4. Appuyez sur le bouton ou touchez votre clé physique pour confirmer (un pop-up devrait vous le demander).

• Si vous n'avez pas Bitwarden, rendez-vous enfin sur la page d'authentification multifacteur (MFA) de l'ENS, puis cliquez sur Activez la possibilité d'utiliser l'authentification FIDO2 sur votre compte..

Pour utiliser votre clé, vous pouvez soit sur PC la connecter en USB et sélectionner à nouveau Une seule fois si vous avez Bitwarden, soit sur téléphone la rapprocher du port NFC.

La première méthode de double authentification mise en place à l'ENS a été le TOTP (Time based One Time Password en anglais), ou Mot de passe à usage unique basé sur le temps en français. Pour l'utiliser vous aurez besoin d'une application tiers qu'il faudra configurer. Cette application génère le code supplémentaire à usage unique et le rafraîchit régulièrement : le caractère temporaire du code fait sa force.

Authenticator^[3] est un des authentificateurs recommandé par l'ENS pour l'A2F. Il s'agit d'une extension navigateur. Vous pouvez l'installer sous Chrome (conseillé), Firefox, Edge ou Opéra. Cette extension génère des codes à six chiffres toutes les trente secondes, dit "codes temporaires", permettant de doubler le mot de passe lors de la connexion.

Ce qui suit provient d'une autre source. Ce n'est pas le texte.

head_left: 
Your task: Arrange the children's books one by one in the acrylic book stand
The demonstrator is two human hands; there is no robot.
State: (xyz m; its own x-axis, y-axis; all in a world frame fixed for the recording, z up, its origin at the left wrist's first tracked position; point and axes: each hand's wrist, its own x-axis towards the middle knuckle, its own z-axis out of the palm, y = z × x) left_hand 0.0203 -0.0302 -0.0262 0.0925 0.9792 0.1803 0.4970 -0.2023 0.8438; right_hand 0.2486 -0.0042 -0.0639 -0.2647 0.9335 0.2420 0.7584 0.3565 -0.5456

Suivez dans l'ordre de la liste les différentes solutions proposées :

• Mon code n'est pas valide : Vérifiez que votre appareil est à l'heure. S'il ne l'est pas → activez la synchronisation automatique de l'heure.
• Authenticator vous a déconnecté :
  • Vous avez FreeOTP sur téléphone : Téléchargez un "backup file" depuis votre téléphone (sur FreeOTP : en haut à droite → Backup) → externalBackup.xml → Transférez le sur votre ordinateur → Votre navigateur favori → Authenticator → Paramètres → Sauvegarde → Importer une sauvegarde → Téléverser votre fichier externalBackup.xml (l'extension peut aussi être .txt).
  • Vous n'avez pas FreeOTP ou bien il vous a déconnecté de votre téléphone : Récupérez vos "scratch codes" → Rentrez les à la place du code temporaire → Reconnectez-vous sur Authenticator à l'aide de votre clé secrète.
• Vous n'avez plus vos "scratch codes" : envoyez un mail à la DSI pour qu'elle vous redonne des accès manuellement.

Authy^[4] est l'autre authentificateur recommandé par l'ENS. Il ne s'agit pas d'une extension navigateur. Les différences avec Authenticator sont discutées ici.